Ciascuno dei saggi compresi in questo volume affronta da prospettive diverse e illustra con case-studies appropriati la necessità di forme di comunicazione museale innovative, capaci di portare il visitatore a interagire. Aldo Di Russo però ci mette in guardia: interattività non vuol dire banalmente toccare uno schermo e accedere a informazioni di vario tipo. L’interattività è essenzialmente «intellettuale e fantastica», ed è messa in moto da quello strumento privilegiato che è lo storytelling. Aristotele dice che la conoscenza nasce dalla meraviglia. Ma il suo thaumazein ha poco a che fare con lo stupore passivo indotto da ‘effetti speciali’. È piuttosto lo stato d’animo di chi si confronta con esperienze inaspettate e ne trae lo stimolo per attrezzarsi a comprendere meglio la realtà.

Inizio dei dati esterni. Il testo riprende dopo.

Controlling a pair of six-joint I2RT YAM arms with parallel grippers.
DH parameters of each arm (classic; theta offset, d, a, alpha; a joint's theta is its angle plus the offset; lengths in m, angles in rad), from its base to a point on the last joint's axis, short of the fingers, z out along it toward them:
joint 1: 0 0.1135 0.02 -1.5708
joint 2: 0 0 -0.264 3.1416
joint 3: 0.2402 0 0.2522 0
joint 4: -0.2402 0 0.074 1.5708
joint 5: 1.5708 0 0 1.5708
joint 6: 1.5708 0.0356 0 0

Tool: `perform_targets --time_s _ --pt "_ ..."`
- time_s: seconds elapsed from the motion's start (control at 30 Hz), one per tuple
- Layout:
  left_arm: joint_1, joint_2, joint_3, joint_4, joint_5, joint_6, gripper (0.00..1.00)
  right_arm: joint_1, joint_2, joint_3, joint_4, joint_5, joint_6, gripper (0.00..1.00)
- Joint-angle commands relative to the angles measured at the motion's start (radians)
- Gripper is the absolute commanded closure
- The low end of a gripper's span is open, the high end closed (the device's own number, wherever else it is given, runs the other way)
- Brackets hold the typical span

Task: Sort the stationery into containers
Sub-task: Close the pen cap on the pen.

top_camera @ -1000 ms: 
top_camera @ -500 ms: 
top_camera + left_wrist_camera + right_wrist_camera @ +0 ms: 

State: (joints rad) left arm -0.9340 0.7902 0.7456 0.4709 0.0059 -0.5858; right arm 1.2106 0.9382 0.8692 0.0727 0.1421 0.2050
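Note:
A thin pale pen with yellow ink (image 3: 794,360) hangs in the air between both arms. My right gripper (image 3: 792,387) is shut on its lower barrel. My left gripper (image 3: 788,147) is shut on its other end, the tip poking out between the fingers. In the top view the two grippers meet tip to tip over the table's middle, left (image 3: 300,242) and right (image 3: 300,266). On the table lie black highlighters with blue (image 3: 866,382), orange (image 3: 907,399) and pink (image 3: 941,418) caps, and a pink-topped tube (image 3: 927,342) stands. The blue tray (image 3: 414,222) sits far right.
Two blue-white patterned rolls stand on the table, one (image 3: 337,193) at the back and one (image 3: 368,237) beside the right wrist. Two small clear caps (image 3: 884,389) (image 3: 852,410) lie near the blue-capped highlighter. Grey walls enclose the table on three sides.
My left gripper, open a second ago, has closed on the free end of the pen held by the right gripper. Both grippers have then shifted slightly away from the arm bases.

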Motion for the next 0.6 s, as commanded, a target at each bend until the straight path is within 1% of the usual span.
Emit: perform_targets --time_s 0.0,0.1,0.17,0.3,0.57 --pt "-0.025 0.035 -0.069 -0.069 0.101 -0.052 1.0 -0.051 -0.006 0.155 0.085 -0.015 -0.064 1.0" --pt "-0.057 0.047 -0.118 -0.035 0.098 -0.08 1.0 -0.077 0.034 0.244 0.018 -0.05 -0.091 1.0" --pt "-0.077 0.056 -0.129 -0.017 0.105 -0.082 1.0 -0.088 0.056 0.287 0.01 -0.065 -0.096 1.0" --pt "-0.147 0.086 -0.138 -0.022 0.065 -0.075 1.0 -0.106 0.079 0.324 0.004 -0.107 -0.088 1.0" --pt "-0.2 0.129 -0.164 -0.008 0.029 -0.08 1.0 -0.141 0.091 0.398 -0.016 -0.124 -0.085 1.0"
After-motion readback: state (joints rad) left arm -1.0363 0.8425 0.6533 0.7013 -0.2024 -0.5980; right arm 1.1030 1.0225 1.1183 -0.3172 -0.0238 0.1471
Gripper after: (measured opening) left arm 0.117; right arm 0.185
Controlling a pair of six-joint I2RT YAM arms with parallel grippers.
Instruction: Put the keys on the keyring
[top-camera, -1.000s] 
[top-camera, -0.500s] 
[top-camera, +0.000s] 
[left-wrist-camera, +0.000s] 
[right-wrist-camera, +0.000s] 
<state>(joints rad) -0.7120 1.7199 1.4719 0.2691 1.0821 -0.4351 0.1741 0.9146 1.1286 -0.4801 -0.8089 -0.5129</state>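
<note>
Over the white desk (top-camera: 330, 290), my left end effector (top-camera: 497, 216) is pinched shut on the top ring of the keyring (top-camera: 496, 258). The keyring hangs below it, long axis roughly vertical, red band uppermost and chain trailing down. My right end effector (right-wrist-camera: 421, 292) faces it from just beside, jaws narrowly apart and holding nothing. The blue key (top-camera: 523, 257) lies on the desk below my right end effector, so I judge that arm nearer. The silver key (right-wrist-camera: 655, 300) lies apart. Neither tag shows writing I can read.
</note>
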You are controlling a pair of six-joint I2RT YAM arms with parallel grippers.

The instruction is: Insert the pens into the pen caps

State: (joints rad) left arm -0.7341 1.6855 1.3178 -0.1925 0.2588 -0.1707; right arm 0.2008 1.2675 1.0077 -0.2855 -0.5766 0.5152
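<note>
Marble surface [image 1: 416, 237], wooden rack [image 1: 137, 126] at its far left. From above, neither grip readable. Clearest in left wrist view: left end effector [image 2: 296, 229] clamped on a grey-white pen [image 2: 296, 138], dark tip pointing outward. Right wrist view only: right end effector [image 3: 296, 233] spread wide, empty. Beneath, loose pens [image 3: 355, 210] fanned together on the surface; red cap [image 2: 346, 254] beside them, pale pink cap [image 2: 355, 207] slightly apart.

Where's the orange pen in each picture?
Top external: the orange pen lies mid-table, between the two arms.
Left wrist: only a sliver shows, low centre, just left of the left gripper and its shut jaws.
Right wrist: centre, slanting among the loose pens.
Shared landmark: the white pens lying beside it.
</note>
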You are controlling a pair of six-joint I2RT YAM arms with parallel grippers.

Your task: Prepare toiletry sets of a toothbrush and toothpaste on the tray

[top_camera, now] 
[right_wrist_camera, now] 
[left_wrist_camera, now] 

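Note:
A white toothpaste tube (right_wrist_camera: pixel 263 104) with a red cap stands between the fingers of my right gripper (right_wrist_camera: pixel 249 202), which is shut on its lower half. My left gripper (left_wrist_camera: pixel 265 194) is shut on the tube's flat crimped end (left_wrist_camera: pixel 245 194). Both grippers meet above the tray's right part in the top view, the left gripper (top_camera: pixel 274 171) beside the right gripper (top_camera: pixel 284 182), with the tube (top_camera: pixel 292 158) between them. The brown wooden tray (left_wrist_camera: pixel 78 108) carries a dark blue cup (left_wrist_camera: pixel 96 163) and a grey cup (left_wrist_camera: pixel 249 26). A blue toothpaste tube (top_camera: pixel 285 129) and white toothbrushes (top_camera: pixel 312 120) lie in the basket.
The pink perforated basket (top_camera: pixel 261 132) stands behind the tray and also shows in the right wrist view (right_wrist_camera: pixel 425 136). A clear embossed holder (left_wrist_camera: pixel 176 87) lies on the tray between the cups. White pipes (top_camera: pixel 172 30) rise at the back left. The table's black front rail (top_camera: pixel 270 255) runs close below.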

Lo storytelling rappresenta allora il futuro del museo 4.0 ? Ci piacerebbe sperarlo, ma le cronache recenti non inducono all’ottimismo. La House of European History, da poco inaugurata a Bruxelles, è un museo nato con l’obiettivo di dare un fondamento culturale alla nozione di cittadinanza europea. Doveva essere il racconto condiviso di una comune storia europea, ma chi lo ha visitato ha lamentato che da questo racconto sono stati espunti temi ‘caldi’ come la religione e l’emigrazione, mentre il discorso sulla colonizzazione resta volutamente ambiguo. Per non volere urtare nessuna suscettibilità si è finito per rinunciare a un racconto più completo che avrebbe potuto stimolare delle riflessioni magari meno ireniche ma certamente più produttive per una maturazione delle coscienze.